ACTION ITEM: Please return the full listing. Every line must match exactly.

GIVEN INFORMATION:
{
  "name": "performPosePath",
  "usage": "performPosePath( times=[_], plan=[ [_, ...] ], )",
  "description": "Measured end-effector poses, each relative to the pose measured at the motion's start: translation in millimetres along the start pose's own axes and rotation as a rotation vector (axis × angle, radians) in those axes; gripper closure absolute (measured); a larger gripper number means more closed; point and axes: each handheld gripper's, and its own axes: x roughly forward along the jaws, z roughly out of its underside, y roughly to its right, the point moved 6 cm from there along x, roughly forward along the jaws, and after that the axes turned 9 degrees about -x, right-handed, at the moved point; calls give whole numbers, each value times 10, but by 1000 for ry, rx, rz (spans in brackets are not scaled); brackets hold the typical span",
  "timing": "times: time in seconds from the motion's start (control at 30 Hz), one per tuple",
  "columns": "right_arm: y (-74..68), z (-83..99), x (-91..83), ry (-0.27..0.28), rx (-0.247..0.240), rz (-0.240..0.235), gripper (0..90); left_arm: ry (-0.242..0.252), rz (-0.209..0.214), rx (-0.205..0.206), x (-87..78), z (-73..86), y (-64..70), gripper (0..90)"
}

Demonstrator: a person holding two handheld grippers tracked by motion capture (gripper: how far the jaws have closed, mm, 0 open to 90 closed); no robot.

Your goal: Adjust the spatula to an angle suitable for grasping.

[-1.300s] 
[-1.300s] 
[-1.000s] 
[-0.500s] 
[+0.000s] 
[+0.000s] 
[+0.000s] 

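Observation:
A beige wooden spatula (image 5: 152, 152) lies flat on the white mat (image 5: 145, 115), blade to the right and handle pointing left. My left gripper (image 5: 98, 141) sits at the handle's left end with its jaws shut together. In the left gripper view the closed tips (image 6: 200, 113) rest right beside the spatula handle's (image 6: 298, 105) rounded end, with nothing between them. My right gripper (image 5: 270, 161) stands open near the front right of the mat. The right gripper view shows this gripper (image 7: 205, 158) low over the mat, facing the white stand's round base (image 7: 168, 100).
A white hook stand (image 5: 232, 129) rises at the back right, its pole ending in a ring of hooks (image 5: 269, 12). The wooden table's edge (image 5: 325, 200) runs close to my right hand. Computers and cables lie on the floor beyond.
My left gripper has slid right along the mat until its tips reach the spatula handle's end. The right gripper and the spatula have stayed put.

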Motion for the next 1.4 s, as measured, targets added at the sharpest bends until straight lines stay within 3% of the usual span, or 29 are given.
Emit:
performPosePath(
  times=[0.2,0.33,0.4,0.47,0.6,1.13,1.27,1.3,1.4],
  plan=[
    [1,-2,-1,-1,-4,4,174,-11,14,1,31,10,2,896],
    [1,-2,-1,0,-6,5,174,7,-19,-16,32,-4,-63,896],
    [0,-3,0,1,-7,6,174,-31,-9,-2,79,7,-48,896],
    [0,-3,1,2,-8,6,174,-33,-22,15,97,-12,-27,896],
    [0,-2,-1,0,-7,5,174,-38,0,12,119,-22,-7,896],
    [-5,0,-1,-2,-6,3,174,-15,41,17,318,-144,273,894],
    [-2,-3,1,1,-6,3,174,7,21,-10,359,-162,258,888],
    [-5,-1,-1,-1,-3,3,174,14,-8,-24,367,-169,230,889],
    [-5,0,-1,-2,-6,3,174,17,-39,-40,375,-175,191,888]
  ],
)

WRITTEN SOLUTION:
{
  "name": "performPosePath",
  "usage": "performPosePath( times=[_], plan=[ [_, ...] ], )",
  "description": "Measured end-effector poses, each relative to the pose measured at the motion's start: translation in millimetres along the start pose's own axes and rotation as a rotation vector (axis × angle, radians) in those axes; gripper closure absolute (measured); a larger gripper number means more closed; point and axes: each handheld gripper's, and its own axes: x roughly forward along the jaws, z roughly out of its underside, y roughly to its right, the point moved 6 cm from there along x, roughly forward along the jaws, and after that the axes turned 9 degrees about -x, right-handed, at the moved point; calls give whole numbers, each value times 10, but by 1000 for ry, rx, rz (spans in brackets are not scaled); brackets hold the typical span",
  "timing": "times: time in seconds from the motion's start (control at 30 Hz), one per tuple",
  "columns": "right_arm: y (-74..68), z (-83..99), x (-91..83), ry (-0.27..0.28), rx (-0.247..0.240), rz (-0.240..0.235), gripper (0..90); left_arm: ry (-0.242..0.252), rz (-0.209..0.214), rx (-0.205..0.206), x (-87..78), z (-73..86), y (-64..70), gripper (0..90)"
}

Demonstrator: a person holding two handheld grippers tracked by motion capture (gripper: how far the jaws have closed, mm, 0 open to 90 closed); no robot.

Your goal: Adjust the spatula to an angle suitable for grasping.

[-1.300s] 
[-1.300s] 
[-1.000s] 
[-0.500s] 
[+0.000s] 
[+0.000s] 
[+0.000s] 

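Observation:
A beige wooden spatula (image 5: 152, 152) lies flat on the white mat (image 5: 145, 115), blade to the right and handle pointing left. My left gripper (image 5: 98, 141) sits at the handle's left end with its jaws shut together. In the left gripper view the closed tips (image 6: 200, 113) rest right beside the spatula handle's (image 6: 298, 105) rounded end, with nothing between them. My right gripper (image 5: 270, 161) stands open near the front right of the mat. The right gripper view shows this gripper (image 7: 205, 158) low over the mat, facing the white stand's round base (image 7: 168, 100).
A white hook stand (image 5: 232, 129) rises at the back right, its pole ending in a ring of hooks (image 5: 269, 12). The wooden table's edge (image 5: 325, 200) runs close to my right hand. Computers and cables lie on the floor beyond.
My left gripper has slid right along the mat until its tips reach the spatula handle's end. The right gripper and the spatula have stayed put.
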
Motion for the next 1.4 s, as measured, targets added at the sharpest bends until straight lines stay within 3% of the usual span, or 29 are given.
Emit:
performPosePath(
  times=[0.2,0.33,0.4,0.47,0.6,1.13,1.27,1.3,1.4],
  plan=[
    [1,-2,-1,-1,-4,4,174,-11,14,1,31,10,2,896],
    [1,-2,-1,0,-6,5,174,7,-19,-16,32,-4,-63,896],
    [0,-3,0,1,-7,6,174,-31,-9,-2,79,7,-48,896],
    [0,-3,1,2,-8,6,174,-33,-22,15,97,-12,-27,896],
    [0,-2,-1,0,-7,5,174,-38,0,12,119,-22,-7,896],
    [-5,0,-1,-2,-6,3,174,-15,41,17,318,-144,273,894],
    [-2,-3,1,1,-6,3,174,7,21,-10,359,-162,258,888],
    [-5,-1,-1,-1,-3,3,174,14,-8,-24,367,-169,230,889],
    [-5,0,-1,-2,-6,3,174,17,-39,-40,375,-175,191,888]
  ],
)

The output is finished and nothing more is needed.